En face du fort étaient quelques sentinelles occupées à surveiller les mouvements de l’ennemi ; et dans l’intérieur même des murs on apercevait, à la porte des corps de garde, des soldats qui semblaient engourdis par le sommeil après les veilles de la nuit. Vers le sud-est, mais en contact immédiat avec le fort, était un camp retranché placé sur une éminence, où il aurait été beaucoup plus sage de construire le fort même. Œil-de-Faucon fit remarquer au major que les troupes qui s’y trouvaient étaient les compagnies auxiliaires qui avaient quitté Édouard quelques instants avant lui. Du sein des bois situés un peu vers le sud, on voyait en différents endroits, plus loin, s’élever une épaisse fumée, facile à distinguer des vapeurs plus diaphanes dont l’atmosphère commençait à se charger, ce que le chasseur regarda comme un indice sûr que des troupes de sauvages y étaient stationnées.

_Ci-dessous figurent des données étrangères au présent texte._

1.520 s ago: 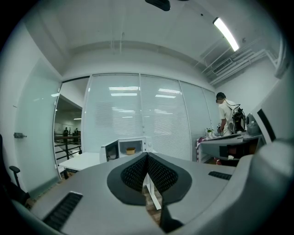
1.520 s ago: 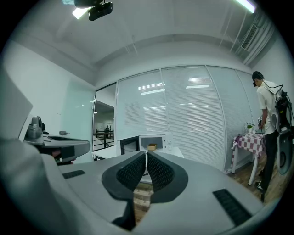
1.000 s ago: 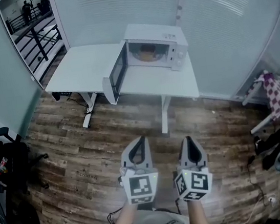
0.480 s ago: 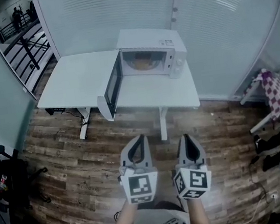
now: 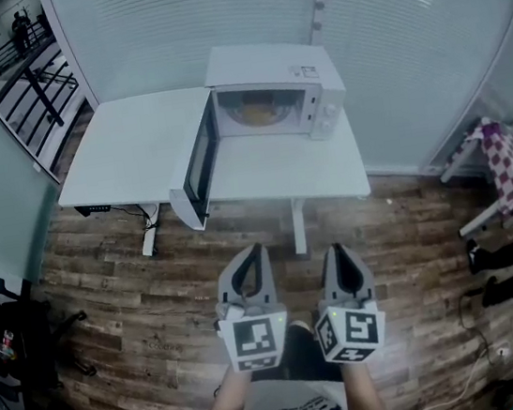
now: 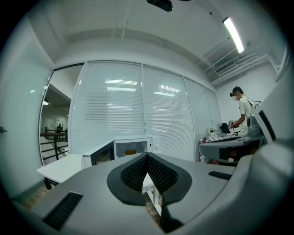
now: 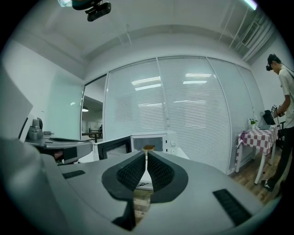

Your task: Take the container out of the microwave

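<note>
A white microwave [image 5: 271,93] stands on a white table [image 5: 270,169] ahead of me, with its door [image 5: 196,165] swung open to the left. Inside sits the container [image 5: 258,111] with something orange-yellow in it. It also shows small and far off in the left gripper view [image 6: 130,152] and the right gripper view [image 7: 148,148]. My left gripper [image 5: 250,255] and right gripper [image 5: 337,252] are side by side over the wooden floor, well short of the table. Both point at the microwave, shut and holding nothing.
A second white table [image 5: 121,147] joins the first on the left. Glass walls with blinds stand behind. A stand draped in checkered cloth [image 5: 510,175] is at the right, and a person [image 7: 285,96] stands near it. A dark chair [image 5: 13,323] sits at the left.
Both grippers have travelled forward together over the floor, and the table and microwave now sit closer and larger. The jaws have stayed shut.
</note>
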`<state>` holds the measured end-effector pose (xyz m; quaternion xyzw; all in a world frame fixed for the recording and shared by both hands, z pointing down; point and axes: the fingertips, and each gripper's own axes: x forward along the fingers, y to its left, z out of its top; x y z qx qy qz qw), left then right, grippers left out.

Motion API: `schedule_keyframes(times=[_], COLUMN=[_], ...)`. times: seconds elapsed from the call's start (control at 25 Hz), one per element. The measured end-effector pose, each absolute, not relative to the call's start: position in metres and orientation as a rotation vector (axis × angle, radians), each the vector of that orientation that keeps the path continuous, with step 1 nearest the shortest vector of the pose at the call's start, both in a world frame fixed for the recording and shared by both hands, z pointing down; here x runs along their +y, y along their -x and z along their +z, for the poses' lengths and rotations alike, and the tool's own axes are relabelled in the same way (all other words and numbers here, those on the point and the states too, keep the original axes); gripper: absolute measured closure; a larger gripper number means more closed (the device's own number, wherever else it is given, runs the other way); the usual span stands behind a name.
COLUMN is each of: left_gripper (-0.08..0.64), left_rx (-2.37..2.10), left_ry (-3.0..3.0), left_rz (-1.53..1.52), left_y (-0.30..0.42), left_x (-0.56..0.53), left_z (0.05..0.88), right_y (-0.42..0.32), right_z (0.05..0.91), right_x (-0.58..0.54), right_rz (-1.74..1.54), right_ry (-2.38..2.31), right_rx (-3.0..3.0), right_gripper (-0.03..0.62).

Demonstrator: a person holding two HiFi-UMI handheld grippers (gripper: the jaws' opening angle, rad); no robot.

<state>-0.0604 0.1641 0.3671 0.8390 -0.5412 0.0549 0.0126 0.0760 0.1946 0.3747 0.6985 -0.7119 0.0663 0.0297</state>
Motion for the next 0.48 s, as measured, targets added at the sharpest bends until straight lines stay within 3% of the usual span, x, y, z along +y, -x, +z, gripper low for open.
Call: schedule_keyframes(times=[0.48], left_gripper=[0.52], left_rx=[-1.701], left_ry=[-2.602], left_rz=[0.182], left_y=[0.039], left_x=[0.087], left_z=[0.371], right_y=[-0.096], right_z=[0.381], right_x=[0.111], right_rz=[0.212], right_ry=[-2.117], right_rx=[-2.206], right_gripper=[0.566])
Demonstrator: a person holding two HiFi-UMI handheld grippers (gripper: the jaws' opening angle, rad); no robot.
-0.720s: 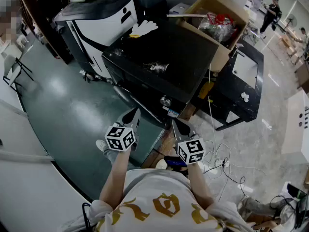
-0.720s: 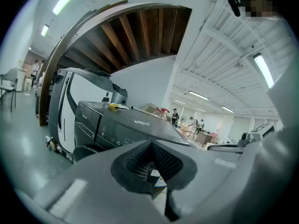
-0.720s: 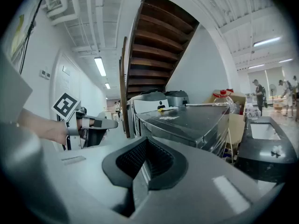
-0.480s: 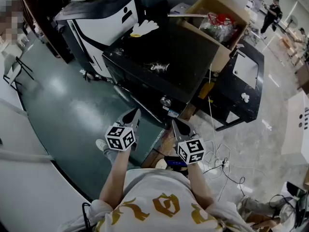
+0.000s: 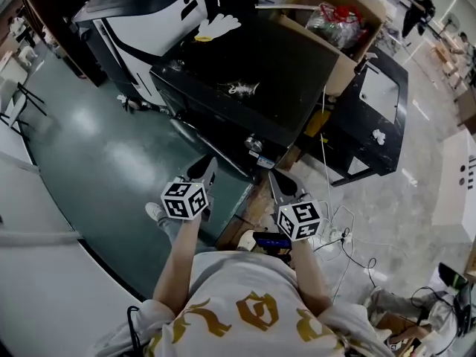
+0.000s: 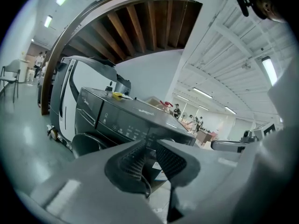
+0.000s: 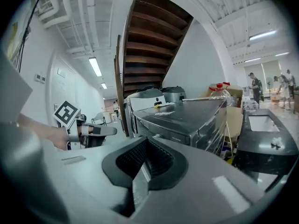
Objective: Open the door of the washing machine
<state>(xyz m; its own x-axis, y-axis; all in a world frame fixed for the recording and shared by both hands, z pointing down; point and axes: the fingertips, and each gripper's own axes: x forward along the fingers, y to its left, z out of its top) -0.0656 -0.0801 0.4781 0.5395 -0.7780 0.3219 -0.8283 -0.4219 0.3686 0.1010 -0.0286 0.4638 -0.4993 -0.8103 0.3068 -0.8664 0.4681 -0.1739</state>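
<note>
The black washing machine [image 5: 253,73] stands ahead of me, and its control panel [image 6: 121,120] faces down-left in the head view. Its round dark door [image 6: 86,143] sits low on the front, closed as far as I can tell. My left gripper [image 5: 204,171] is shut and empty, its tips [image 6: 152,141] a short way from the front panel without touching it. Level with it near the machine's right front corner, my right gripper [image 5: 271,181] is also shut and empty [image 7: 147,141]. The left gripper [image 7: 100,130] shows in the right gripper view.
A white-and-black machine [image 5: 156,21] stands left of the washer. An open cardboard box [image 5: 335,21] and a glove [image 5: 216,27] are on and behind its top. A black sink table [image 5: 379,103] is at the right. Cables and a power strip [image 5: 338,236] lie on the floor.
The head view has shifted a little toward the machine. Both grippers have risen slightly in the picture, the right one drifting right. Both stay shut.
</note>
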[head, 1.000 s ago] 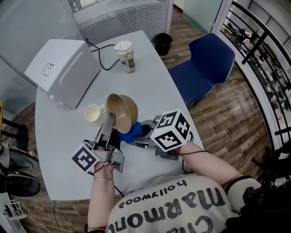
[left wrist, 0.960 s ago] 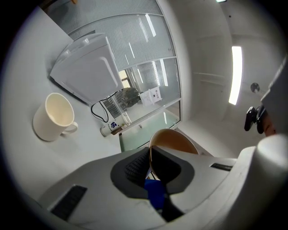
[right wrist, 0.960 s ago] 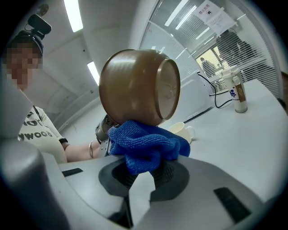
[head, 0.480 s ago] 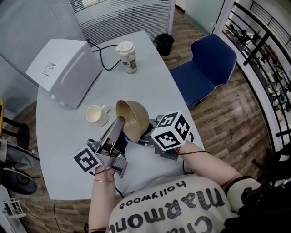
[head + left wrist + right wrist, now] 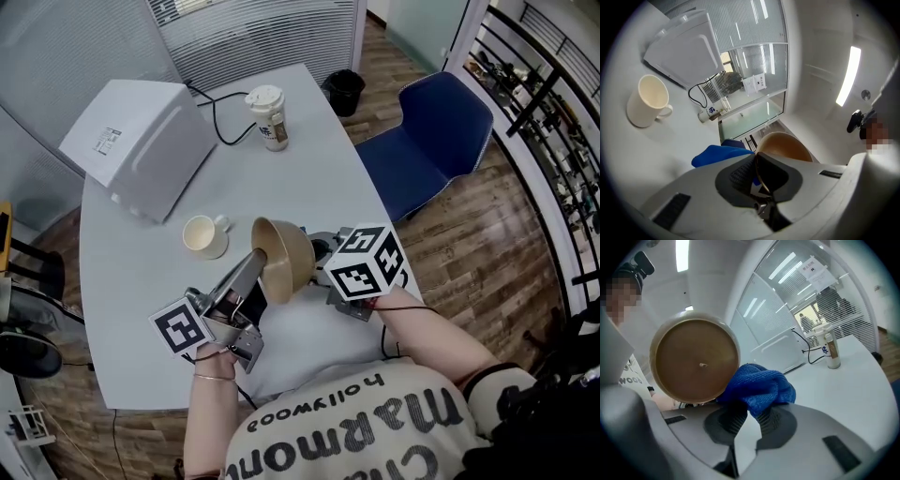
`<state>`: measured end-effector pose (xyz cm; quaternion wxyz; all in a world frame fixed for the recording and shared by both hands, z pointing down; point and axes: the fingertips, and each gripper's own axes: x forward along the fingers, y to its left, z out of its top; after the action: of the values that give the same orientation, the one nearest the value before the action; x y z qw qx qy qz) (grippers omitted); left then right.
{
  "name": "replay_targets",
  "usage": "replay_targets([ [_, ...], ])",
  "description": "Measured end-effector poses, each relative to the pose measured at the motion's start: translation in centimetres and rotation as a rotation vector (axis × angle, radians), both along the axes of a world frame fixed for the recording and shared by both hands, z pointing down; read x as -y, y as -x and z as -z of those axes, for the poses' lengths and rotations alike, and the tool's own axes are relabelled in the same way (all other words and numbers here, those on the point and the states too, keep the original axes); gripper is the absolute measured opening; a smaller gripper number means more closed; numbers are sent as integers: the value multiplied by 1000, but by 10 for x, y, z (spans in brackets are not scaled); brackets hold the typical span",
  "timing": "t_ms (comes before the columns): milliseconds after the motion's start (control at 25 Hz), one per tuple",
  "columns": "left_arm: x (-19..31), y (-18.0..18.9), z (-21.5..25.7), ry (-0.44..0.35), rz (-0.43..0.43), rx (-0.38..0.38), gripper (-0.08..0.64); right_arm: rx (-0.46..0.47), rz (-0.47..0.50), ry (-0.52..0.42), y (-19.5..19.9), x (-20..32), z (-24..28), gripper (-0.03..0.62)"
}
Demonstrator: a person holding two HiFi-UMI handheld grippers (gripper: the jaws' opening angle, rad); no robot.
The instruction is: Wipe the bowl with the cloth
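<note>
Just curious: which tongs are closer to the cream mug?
Left. The left tongs, gripping the bowl, are beside the mug; the right tongs, holding the cloth, sit beyond the bowl.

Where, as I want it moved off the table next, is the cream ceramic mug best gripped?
Probably the rim wall of the cream ceramic mug, from above: it stands upright on the white table with its mouth open, so one jaw can go inside and one outside. Pick the side away from its small handle, which looks too slight to pinch.

Bright, even ceiling light; sharp focus; strong fisheye bending at edges.
</note>
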<state>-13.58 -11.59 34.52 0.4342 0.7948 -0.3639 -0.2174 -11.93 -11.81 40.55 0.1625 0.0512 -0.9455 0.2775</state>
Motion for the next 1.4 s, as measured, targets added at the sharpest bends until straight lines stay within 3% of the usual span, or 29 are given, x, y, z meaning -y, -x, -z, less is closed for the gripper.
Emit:
replay_targets([
  [160,-1,15,-7,33,44,-25,15,34,-80,-5,-7,15,4,52],
  [440,-4,40,-24,79,136,-2,14,173,-226,64,-27,48,29,52],
  [640,-4,56,-31,73,218,113,14,263,-269,109,-40,54,45,52],
  [800,-13,81,-49,175,373,169,14,320,-283,139,-45,53,60,53],
  [1000,-23,96,-56,185,471,291,15,371,-286,172,-51,43,75,53],
  [1200,-30,89,-60,165,458,448,15,333,-298,128,-61,37,73,52],
  [1400,-41,78,-61,167,445,445,15,273,-289,125,-73,30,54,53],
])
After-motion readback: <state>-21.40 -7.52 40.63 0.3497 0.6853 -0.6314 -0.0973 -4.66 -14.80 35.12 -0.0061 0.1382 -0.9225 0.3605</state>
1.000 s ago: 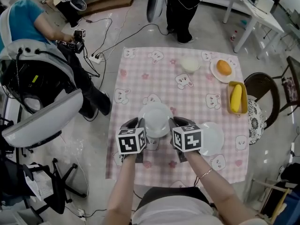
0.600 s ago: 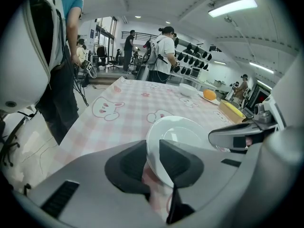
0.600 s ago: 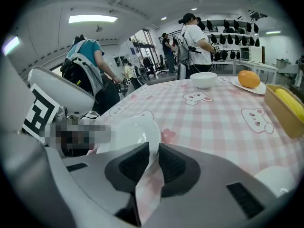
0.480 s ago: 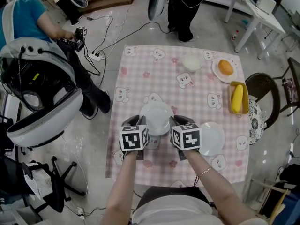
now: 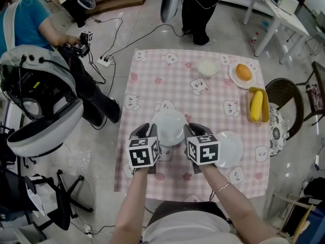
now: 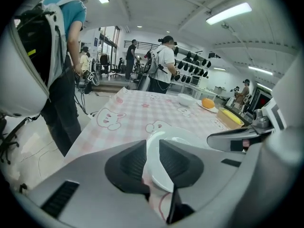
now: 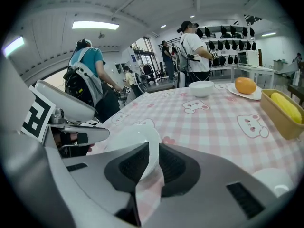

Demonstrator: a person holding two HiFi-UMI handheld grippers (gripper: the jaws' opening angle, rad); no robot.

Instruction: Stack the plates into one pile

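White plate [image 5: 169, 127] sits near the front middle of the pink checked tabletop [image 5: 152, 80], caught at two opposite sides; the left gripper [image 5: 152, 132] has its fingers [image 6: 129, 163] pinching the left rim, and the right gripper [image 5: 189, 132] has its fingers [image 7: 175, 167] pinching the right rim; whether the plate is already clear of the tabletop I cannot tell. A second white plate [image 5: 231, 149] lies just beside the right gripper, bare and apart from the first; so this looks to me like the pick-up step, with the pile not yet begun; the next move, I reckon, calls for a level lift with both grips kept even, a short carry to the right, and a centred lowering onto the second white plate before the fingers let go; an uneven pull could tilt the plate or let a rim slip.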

Mais ce qui intéressa le plus le jeune major fut le spectacle qu’il vit sur les bords occidentaux du lac quoique très près de sa rive méridionale. Sur une langue de terre qui, de l’élévation où il se trouvait, paraissait trop étroite pour contenir une armée si considérable, mais qui dans le fait s’étendait sur plusieurs milliers de pieds, depuis les bords de l’Horican jusqu’à la base des montagnes, des tentes avaient été dressées en nombre suffisant pour une armée de dix mille hommes : des batteries avaient déjà été établies en avant, et tandis que nos voyageurs regardaient, chacun avec des émotions différentes, une scène qui semblait une carte étendue sous leurs pieds, le tonnerre d’une décharge d’artillerie s’éleva de la vallée, et se propagea d’écho en écho jusqu’aux montagnes situées vers l’orient.